Catatan: OlE mencatat bahwa banyak negara pada akhirnya berhasil memberantas tuberkulosis sapi. Sejumlah faktor yang ada mempengaruhi metode pemberantasan yang mereka gunakan. Namun pada akhirnya kebijakan uji dan potong (”the test and slaughter policy”) merupakan satu-satunya cara pemberantasan yang paling efektif. Mengingat pemberantasan tuberkulosis sapi pada suatu negara memerlukan waktu yang lama (tergantung antara lain pada prevalensi penyakit) dan dana yang besar, maka hal-hal berikut ini harus menjadi perhatian :

  1. Menyiapkan satu pengorganisasian pemberantasan (dari tingkat pusat sampai daerah) yang handal.

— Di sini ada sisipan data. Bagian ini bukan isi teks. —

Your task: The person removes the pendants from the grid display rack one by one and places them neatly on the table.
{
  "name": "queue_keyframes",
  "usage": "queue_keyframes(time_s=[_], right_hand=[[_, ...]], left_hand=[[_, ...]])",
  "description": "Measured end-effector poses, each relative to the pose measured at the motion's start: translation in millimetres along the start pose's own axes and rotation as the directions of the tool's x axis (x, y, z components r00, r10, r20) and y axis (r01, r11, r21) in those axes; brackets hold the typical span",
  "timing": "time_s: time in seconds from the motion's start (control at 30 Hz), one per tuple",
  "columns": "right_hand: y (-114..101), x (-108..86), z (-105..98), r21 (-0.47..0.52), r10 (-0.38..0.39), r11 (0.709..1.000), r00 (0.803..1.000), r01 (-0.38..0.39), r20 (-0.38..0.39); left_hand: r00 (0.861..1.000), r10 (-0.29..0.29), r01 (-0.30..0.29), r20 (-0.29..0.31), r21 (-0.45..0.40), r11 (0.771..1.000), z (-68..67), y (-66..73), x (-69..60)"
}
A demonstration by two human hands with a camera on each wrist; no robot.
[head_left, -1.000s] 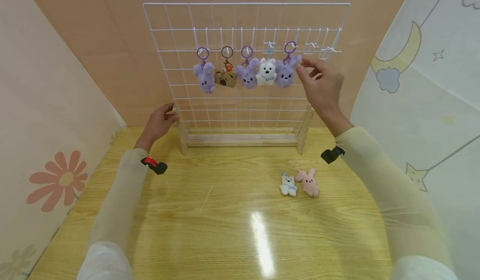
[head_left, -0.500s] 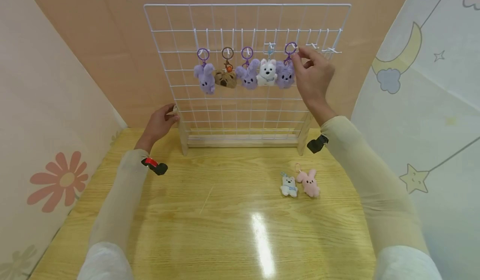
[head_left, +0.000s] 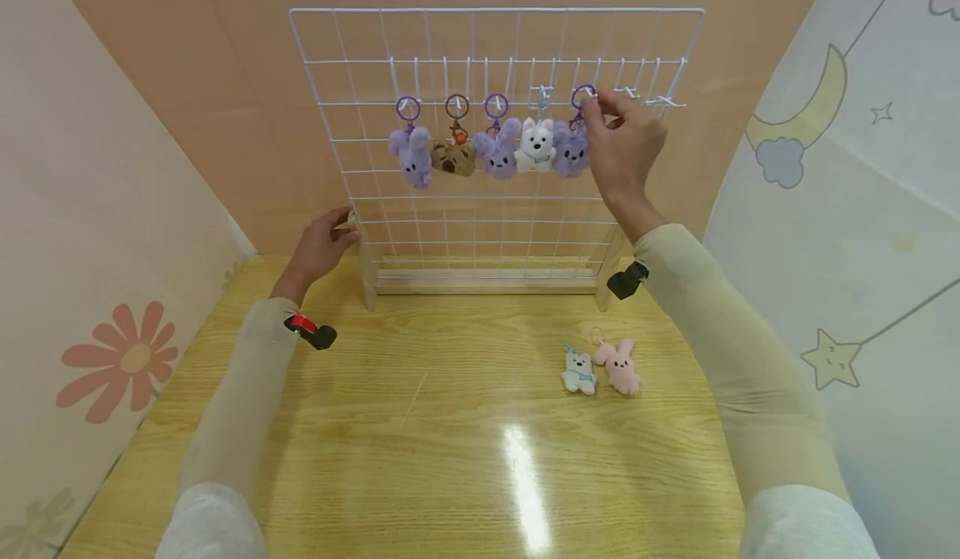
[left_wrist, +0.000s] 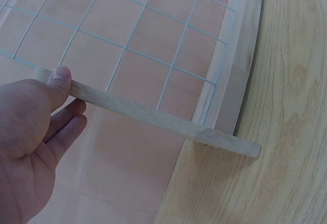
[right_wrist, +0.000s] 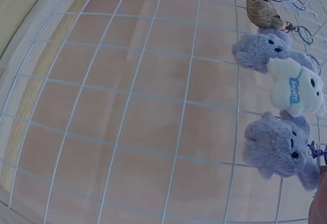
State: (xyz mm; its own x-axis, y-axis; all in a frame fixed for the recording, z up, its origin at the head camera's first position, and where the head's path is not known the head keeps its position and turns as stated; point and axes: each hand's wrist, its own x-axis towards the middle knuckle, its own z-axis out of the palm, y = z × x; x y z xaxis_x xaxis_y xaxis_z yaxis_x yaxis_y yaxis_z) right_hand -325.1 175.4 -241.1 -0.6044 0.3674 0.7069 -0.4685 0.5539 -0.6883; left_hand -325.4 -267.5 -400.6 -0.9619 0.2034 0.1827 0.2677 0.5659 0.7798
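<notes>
The left hand [head_left: 318,247] grips the top of the rack's wooden side post [left_wrist: 133,109], thumb on one side and fingers on the other. At the right, the right hand [head_left: 626,142] has its thumb and fingers at the purple ring [head_left: 583,95] of the rightmost purple plush [head_left: 572,151], which hangs on the white wire grid [head_left: 472,10]. In the right wrist view only a bit of that hand [right_wrist: 319,198] shows, beside this plush [right_wrist: 278,144]. A white bear plush [head_left: 536,144] hangs just left of it.
Farther left on the grid hang a purple plush [head_left: 498,152], a brown one [head_left: 453,157] and another purple one [head_left: 412,157]. Bare hooks [head_left: 663,101] are at the grid's right end. A white bear [head_left: 579,373] and a pink rabbit [head_left: 621,367] lie on the table [head_left: 375,459].
The right hand has moved left and up from the rightmost purple plush's ear to its ring. The left hand has stayed on the post.
</notes>
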Motion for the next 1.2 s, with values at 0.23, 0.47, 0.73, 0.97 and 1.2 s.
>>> queue_keyframes(time_s=[0.23,0.47,0.73,0.97,1.2], right_hand=[[-2,2.5,2,-0.046,0.033,0.998,0.999,-0.033,0.000],[-4,2.6,2,-0.051,0.042,0.998,0.999,-0.042,-0.005],[-4,0.0,0,-0.013,0.008,1.000,1.000,-0.008,-0.025],[-7,-4.9,-4,0.029,-0.013,0.999,0.999,0.014,-0.041],[-13,-9.0,-11,0.072,-0.002,0.997,0.999,0.005,-0.043]], left_hand=[[1.000,-0.003,0.003,0.001,0.017,1.000,0.0,2.1,0.5],[1.000,0.002,-0.002,-0.002,0.022,1.000,0.2,2.9,0.0],[1.000,-0.003,0.003,0.000,0.021,1.000,0.5,0.9,1.0],[1.000,0.006,-0.006,0.005,0.012,1.000,1.3,0.5,-0.3],[1.000,-0.010,0.010,0.008,0.014,1.000,0.3,2.5,-1.0]])
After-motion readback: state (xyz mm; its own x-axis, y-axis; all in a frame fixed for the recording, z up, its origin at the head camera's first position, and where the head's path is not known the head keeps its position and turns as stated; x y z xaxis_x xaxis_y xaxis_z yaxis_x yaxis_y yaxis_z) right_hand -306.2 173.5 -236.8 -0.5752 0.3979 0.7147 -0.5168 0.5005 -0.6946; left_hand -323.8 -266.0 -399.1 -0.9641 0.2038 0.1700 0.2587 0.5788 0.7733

  2. Memberi penyuluhan seluas-luasnya kepada masyarakat (terutama peternak sapi) dan pihak terkait lainnya akan manfaat, tujuan pemberantasan dan peran serta aktif mereka.

  3. Mengetahui lebih dahulu prevalensi penyakit pada daerah yang akan melaksanakan program pemberantasan.

  4. Menentukan metode pemberantasan yang tepat, menetapkan kriteria, termasuk menghitung besar uang kompensasi bagi sapi yang harus diafkir.

  5. Melakukan evaluasi kemajuan program yang dicapai serta mengatasi berbagai kendala yang muncul.

Dalam hal-hal tertentu, misalnya bila untuk sementara waktu tindakan pemberantasan belum dapat dilakukan tetapi mempunyai tujuan mengurangi jumlah kejadian penyakit secara maksimal, maka program vaksinasi menjadi pilihan. Sayangnya, vaksin khusus untuk tindakan pencegahan tuberkulosis sapi belum tersedia. Untuk pemakaian di lapangan, vaksin yang kini tersedia adalah vaksin BCG, yang memiliki banyak kelemahan. Diperlukan dosis vaksin yang tinggi (50-100 ml) disuntikkan secara subkutan pada kulit dan dapat mengakibatkan terlihatnya gumpalan di bawah kulit pada tempat suntikan. Vaksinasi harus diulang setiap tahun dan dengan konsekuensi bahwa sapi yang pernah divaksin akan memberi reaksi positif pada uji tuberkulinnya. Sesudah sapi lahir, maka secepatnya pedet harus divaksinasi. Kekebalan belum akan muncul sebelum pedet tersebut berumur 6 minggu serta kekebalan yang terbentukpun tidak cukup kuat, sehingga pedet yang sudah divaksinasi pun masih dapat terserang penyakit yang hebat.